Reproduce verbatim all of the data given below, but do not carry over the images.

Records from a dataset

#####

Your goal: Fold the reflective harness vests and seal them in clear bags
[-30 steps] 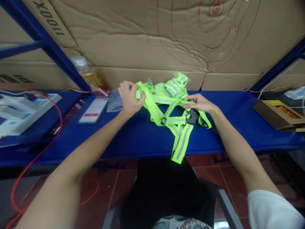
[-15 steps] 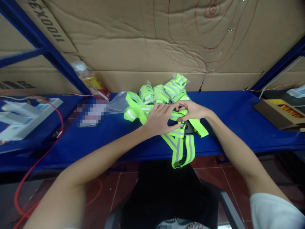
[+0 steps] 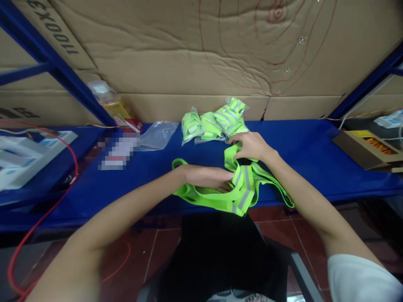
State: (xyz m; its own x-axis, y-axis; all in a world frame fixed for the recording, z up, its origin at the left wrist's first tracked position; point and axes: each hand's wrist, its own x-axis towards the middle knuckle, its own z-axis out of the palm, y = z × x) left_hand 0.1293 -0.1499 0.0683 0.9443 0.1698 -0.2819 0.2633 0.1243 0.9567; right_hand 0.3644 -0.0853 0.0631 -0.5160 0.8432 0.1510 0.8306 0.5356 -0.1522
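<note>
A neon yellow-green reflective strap vest (image 3: 247,188) with silver stripes lies bunched at the front of the blue table, its lower folds at the front edge. My left hand (image 3: 208,176) reaches into a loop of the straps. Its thumb lies along the top, and its fingers curl against the webbing, partly hidden. My right hand (image 3: 250,144) pinches the upper end of the vest, fingers bent over the strap. Behind it, several similar vests packed in clear bags (image 3: 217,121) are heaped against the cardboard.
A flat clear plastic bag (image 3: 159,135) lies left of the heap. Behind a blurred-out item stands a bottle (image 3: 111,100) with yellow contents. An open carton (image 3: 370,149) sits at right, white boxes (image 3: 34,155) at left. A red cable (image 3: 47,218) hangs at left.
The vest has been turned and gathered toward the front edge. My left hand has moved down into its loop; my right hand stays near the top. The clear bag is now uncovered.
</note>
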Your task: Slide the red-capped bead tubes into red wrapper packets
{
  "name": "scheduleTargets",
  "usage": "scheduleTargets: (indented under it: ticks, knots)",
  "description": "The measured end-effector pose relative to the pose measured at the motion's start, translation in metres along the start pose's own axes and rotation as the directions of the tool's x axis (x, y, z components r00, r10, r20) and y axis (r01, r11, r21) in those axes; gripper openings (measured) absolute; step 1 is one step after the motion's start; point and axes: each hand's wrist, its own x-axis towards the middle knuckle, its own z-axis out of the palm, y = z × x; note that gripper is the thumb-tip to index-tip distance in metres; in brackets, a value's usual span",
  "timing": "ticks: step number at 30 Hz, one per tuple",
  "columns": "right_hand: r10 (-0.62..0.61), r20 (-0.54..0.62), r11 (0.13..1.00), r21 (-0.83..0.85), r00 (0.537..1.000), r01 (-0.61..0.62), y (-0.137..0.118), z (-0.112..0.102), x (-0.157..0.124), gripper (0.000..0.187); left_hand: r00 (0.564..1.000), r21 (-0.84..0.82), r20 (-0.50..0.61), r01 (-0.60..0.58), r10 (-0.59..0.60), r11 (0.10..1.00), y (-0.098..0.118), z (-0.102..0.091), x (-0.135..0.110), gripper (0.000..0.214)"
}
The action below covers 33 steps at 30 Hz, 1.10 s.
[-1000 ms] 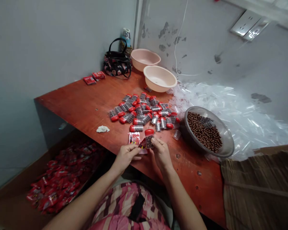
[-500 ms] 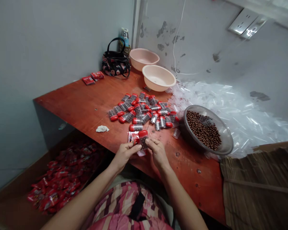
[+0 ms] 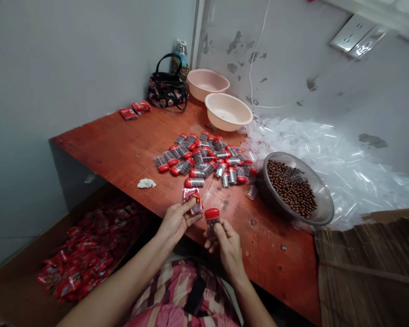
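My left hand pinches a small red printed packet above the front edge of the red-brown table. A little to its right and nearer to me, my right hand grips a clear capsule-shaped container with a red cap, held upright. The two hands are apart. Just beyond them lies a heap of several filled red-capped containers. To the right stands a grey bowl holding brown round candies.
Two pink basins and a dark floral handbag stand at the back. A pile of clear empty tubes covers the right side. A box of red packets sits low left. Stacked cardboard lies at right. A white scrap rests on the table.
The hands have separated: my right hand drew the red-capped container back toward me, while my left hand kept the red packet near the table edge.
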Motion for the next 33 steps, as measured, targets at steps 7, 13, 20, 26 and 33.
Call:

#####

Answer to this task
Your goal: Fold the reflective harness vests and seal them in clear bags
[-30 steps] 
[-15 steps] 
[+0 steps] 
State: (xyz m; its own x-axis, y-axis; all in a world frame fixed for the recording, z up, its origin at the left wrist's first tracked position; point and axes: each hand's wrist, its own x-axis towards the middle knuckle, its own z-axis out of the palm, y = z × x) left_hand 0.1293 -0.1499 0.0683 0.9443 0.1698 -0.2819 0.2633 0.1243 0.9567; right_hand 0.3644 -0.0853 0.0631 -0.5160 0.8432 0.1510 0.8306 0.5356 -0.1522
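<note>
A neon yellow-green reflective strap vest (image 3: 247,188) with silver stripes lies bunched at the front of the blue table, its lower folds at the front edge. My left hand (image 3: 208,176) reaches into a loop of the straps. Its thumb lies along the top, and its fingers curl against the webbing, partly hidden. My right hand (image 3: 250,144) pinches the upper end of the vest, fingers bent over the strap. Behind it, several similar vests packed in clear bags (image 3: 217,121) are heaped against the cardboard.
A flat clear plastic bag (image 3: 159,135) lies left of the heap. Behind a blurred-out item stands a bottle (image 3: 111,100) with yellow contents. An open carton (image 3: 370,149) sits at right, white boxes (image 3: 34,155) at left. A red cable (image 3: 47,218) hangs at left.
The vest has been turned and gathered toward the front edge. My left hand has moved down into its loop; my right hand stays near the top. The clear bag is now uncovered.
</note>
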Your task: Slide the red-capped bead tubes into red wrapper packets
{
  "name": "scheduleTargets",
  "usage": "scheduleTargets: (indented under it: ticks, knots)",
  "description": "The measured end-effector pose relative to the pose measured at the motion's start, translation in metres along the start pose's own axes and rotation as the directions of the tool's x axis (x, y, z components r00, r10, r20) and y axis (r01, r11, r21) in those axes; gripper openings (measured) absolute; step 1 is one step after the motion's start; point and axes: each hand's wrist, its own x-axis towards the middle knuckle, its own z-axis out of the palm, y = z × x; note that gripper is the thumb-tip to index-tip distance in metres; in brackets, a value's usual span",
  "timing": "ticks: step number at 30 Hz, one per tuple",
  "columns": "right_hand: r10 (-0.62..0.61), r20 (-0.54..0.62), r11 (0.13..1.00), r21 (-0.83..0.85), r00 (0.537..1.000), r01 (-0.61..0.62), y (-0.137..0.118), z (-0.112..0.102), x (-0.157..0.124), gripper (0.000..0.187); left_hand: r00 (0.564..1.000), r21 (-0.84..0.82), r20 (-0.50..0.61), r01 (-0.60..0.58), r10 (-0.59..0.60), r11 (0.10..1.00), y (-0.098..0.118), z (-0.102..0.091), x (-0.135..0.110), gripper (0.000..0.214)"
}
The action below covers 33 steps at 30 Hz, 1.10 s.
[-1000 ms] 
[-500 ms] 
[+0 ms] 
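My left hand pinches a small red printed packet above the front edge of the red-brown table. A little to its right and nearer to me, my right hand grips a clear capsule-shaped container with a red cap, held upright. The two hands are apart. Just beyond them lies a heap of several filled red-capped containers. To the right stands a grey bowl holding brown round candies.
Two pink basins and a dark floral handbag stand at the back. A pile of clear empty tubes covers the right side. A box of red packets sits low left. Stacked cardboard lies at right. A white scrap rests on the table.
The hands have separated: my right hand drew the red-capped container back toward me, while my left hand kept the red packet near the table edge.
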Motion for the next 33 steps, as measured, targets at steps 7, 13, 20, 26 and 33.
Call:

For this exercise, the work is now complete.